Trump: “Social Media is totally discriminating against Republican/Conservative voices. Speaking loudly and clearly for the Trump Administration, we won’t let that happen.”
From Big Tech taking orders from the questionable SPLC to the Big Tech coordinated removal of Alex Jones from social media, from YouTube “fact-checking” climate change materials and PragerU to Facebook and Twitter shadow-banning and/or suspending conservative and right-leaning voices, Big Tech has been in full censorship mode in recent months. Their targets are almost exclusively Republicans, conservatives, and those who identify as right-leaning.
President Trump came out strongly against Big Tech, stating that “Social Media is totally discriminating against Republican/Conservative voices. Speaking loudly and clearly for the Trump Administration, we won’t let that happen.”
What is somewhat surprising is that there are so few voices on the left arguing against this type of censorship. There was once an intellectual left who believed in free speech, who felt secure enough in their ideology and arguments to welcome opposing viewpoints and civil debate on the issues. Those days seem to be long gone, though one remnant of this dying left-wing belief in American speech freedoms is Bill Maher.
On his show, Maher mentions Jones being banned across Big Tech platforms, and his audience claps and cheers mindlessly.
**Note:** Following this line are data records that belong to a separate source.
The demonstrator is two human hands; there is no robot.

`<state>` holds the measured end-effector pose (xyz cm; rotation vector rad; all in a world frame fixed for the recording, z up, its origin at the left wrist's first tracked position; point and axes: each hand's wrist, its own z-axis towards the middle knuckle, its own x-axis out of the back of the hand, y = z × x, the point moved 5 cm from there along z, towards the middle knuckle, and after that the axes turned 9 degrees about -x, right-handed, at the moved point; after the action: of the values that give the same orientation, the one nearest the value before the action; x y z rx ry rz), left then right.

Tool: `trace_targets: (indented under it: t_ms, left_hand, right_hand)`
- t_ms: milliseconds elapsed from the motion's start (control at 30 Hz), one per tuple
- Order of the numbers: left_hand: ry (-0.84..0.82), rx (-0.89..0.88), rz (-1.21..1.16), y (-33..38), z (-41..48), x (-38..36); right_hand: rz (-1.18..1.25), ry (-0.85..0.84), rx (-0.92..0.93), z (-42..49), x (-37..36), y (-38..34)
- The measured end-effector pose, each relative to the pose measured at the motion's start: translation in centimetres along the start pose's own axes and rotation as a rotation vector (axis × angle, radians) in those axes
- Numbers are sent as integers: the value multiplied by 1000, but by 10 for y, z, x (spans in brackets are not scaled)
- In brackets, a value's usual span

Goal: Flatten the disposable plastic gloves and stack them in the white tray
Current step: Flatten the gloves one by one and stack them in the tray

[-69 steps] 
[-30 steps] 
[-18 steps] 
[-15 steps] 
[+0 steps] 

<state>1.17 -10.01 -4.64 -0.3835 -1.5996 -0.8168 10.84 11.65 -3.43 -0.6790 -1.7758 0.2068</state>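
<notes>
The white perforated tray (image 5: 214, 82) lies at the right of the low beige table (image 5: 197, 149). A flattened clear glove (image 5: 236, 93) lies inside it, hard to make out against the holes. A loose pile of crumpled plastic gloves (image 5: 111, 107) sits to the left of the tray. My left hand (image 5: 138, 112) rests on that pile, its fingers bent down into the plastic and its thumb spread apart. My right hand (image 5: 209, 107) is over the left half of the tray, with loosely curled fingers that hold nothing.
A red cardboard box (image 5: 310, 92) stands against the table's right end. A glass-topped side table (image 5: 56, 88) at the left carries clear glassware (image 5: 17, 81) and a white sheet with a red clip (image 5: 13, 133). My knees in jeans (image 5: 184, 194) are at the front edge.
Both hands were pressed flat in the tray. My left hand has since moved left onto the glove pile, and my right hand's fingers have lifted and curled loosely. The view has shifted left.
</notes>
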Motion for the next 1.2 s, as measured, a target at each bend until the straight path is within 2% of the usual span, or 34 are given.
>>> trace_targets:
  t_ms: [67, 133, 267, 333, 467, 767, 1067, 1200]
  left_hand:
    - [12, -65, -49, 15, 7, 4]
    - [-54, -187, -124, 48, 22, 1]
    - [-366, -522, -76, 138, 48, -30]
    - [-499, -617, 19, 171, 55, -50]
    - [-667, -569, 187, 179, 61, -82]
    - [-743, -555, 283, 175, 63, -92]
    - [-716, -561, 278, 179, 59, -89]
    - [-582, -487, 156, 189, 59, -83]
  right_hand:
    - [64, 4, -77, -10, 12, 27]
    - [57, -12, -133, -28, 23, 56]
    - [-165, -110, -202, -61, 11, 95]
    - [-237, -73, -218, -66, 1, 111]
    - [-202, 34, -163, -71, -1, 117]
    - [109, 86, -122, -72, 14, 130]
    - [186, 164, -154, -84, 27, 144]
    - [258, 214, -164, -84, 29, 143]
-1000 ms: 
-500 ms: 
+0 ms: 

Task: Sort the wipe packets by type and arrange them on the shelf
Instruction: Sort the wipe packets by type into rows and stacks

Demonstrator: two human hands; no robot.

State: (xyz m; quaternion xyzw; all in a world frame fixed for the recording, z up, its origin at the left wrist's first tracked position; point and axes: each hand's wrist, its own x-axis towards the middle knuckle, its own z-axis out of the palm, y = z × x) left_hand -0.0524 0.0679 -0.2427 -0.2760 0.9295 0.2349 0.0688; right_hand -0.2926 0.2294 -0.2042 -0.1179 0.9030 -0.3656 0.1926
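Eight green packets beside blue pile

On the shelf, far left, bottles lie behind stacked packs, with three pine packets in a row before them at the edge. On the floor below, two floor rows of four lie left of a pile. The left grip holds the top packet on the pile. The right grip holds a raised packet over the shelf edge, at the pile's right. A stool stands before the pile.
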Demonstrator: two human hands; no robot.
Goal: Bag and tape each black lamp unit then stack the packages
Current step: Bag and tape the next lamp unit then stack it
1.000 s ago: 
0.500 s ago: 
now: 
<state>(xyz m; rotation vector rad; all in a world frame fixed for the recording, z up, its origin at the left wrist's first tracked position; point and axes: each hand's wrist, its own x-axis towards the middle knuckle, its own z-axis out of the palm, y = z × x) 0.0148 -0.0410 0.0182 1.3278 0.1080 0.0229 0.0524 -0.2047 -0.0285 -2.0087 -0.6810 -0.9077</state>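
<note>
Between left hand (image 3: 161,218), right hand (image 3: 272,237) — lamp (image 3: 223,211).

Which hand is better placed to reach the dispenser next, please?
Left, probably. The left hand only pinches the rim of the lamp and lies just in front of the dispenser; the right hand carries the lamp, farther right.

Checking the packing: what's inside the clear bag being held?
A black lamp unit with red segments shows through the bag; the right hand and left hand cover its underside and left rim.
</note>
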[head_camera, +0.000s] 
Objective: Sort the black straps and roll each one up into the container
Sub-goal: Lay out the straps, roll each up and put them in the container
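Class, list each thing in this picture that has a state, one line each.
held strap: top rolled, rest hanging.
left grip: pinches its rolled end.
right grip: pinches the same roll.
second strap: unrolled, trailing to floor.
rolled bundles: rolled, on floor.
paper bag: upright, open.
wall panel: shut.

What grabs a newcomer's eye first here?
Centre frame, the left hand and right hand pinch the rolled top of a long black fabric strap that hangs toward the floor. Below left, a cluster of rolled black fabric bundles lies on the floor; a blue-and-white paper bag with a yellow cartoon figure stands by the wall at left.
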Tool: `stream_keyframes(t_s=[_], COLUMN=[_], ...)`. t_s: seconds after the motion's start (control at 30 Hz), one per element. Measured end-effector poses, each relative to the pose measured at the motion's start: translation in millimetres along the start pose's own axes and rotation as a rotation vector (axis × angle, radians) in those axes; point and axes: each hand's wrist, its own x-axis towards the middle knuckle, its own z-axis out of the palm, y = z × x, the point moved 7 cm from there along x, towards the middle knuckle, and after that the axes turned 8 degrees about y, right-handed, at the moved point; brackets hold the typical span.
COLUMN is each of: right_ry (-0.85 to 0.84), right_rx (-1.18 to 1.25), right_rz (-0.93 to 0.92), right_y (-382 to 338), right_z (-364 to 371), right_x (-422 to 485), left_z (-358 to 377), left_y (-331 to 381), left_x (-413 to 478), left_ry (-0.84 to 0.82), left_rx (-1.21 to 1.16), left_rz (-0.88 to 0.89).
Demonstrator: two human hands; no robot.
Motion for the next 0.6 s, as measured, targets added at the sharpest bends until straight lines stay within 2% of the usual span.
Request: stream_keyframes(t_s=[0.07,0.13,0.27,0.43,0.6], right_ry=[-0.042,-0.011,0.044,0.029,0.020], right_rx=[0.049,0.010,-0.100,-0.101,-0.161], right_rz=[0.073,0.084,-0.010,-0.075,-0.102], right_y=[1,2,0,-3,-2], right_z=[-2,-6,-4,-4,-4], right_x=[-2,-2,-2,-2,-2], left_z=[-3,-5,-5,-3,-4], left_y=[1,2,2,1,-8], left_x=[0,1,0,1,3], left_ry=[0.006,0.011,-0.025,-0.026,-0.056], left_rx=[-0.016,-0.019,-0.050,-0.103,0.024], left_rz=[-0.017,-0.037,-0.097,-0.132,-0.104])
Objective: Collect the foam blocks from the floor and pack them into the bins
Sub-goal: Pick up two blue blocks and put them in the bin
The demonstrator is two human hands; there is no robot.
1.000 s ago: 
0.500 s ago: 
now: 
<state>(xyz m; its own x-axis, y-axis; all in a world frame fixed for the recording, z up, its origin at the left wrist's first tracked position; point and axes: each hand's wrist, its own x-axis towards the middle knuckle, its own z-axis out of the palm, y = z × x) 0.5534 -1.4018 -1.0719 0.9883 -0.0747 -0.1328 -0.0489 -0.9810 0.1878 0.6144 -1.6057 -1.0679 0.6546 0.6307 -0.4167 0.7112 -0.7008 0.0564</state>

Maher is noticeably irritated and responds by stating what used to be obvious (and used to be true) “if you’re a liberal, you’re supposed to be for free speech.”
HBO talk-show host Bill Maher spoke out in defense of controversial right-wing host Alex Jones after Jones was suspended from several social media platforms, saying that everyone has a right to free speech.
Maher, noting that Jones has “told crazy lies” about him, said on his HBO show Friday that “if you’re a liberal, you’re supposed to be for free speech.”
“That’s free speech for the speech you hate. That’s what free speech means. We’re losing the thread of the concepts that are important to this country,” he continued.
“If you care about the real American shit or you don’t. And if you do, it goes for every side. I don’t like Alex Jones, but Alex Jones gets to speak. Everybody gets to speak,” Maher said.
Charlie Sykes, a contributing editor for The Weekly Standard, pushed back on Maher’s comments, saying that Jones “doesn’t necessarily get to speak on Facebook or Twitter,” to which the host agreed.
“If he engages in vile slander and fabrication about children who are murdered at Sandy Hook and he harasses the parents of children who were murdered at Sandy Hook … Facebook, Twitter don’t have an obligation to provide him a platform because they’re private companies,” Sykes said.
Watch the segment:
Meanwhile, just Saturday, Twitter CEO Jack Dorsey announced that he “fully admits” his platform’s “bias is more left-leaning.”
Big Tech’s coordinated efforts to silence speech that does not toe the progressive left’s party line is a real problem without an obvious solution. After all, they are not (officially) part of government, though they do seem to be working closely with and heavily financing Democrat pols, so they cannot be held responsible for violating First Amendment protections. The First Amendment doesn’t say anything about what non-government entities can and cannot say or do in terms of censorship.
John Hinderaker at Powerline has posited that the “left is outsourcing censorship of the internet.”
Unfortunately, most political conversation these days occurs not on the “free” internet, where independent sites like Power Line reside, but rather on social media–Facebook, Twitter, YouTube and so on. Other players include Google (in its search capacity), Apple, Pinterest, Spotify, etc. Happily–if you are a leftist–all of these tech companies are run by liberals. And because they are private companies, they are not constrained by the First Amendment. They can restrict or ban conservative communications on the ground that they are “hate speech,” or on no grounds whatsoever, with impunity.
. . . . Tech titans stick together. Two weeks ago, Apple, Facebook, YouTube and Spotify simultaneously “de-platformed” Alex Jones and Infowars. Twitter held out briefly, and then, in response to demands from liberals, also banned Jones and Infowars. I have never paid attention to Infowars and have no idea whether its content has merit. But simultaneous bans and suspensions across platforms can hardly be coincidental. The phrase “combination or conspiracy in restraint of trade” comes to mind.
Hinderaker concludes with some tentative ideas for solutions to this very real problem, a problem he quite rightly calls “one of the most important issues of our time.”
The Left’s attempt to outsource censorship to its Silicon Valley allies is one of the most important issues of our time. The proper solution may lie in creating competitive platforms, or in legislative, regulatory or judicial action. Perhaps platforms fitting a particular legal definition should be regulated as public utilities. After all, Federal Express doesn’t refuse to deliver packages to the National Review office on the ground that they may contain conservative communications, and telephone companies haven’t tried to cut off connections when two conservatives are talking. Why should Facebook, Twitter and YouTube be permitted to engage in political discrimination?
President Trump said Saturday that his administration will not let the Big Tech censorship of the internet continue. It is not yet clear what, if any, action they can take.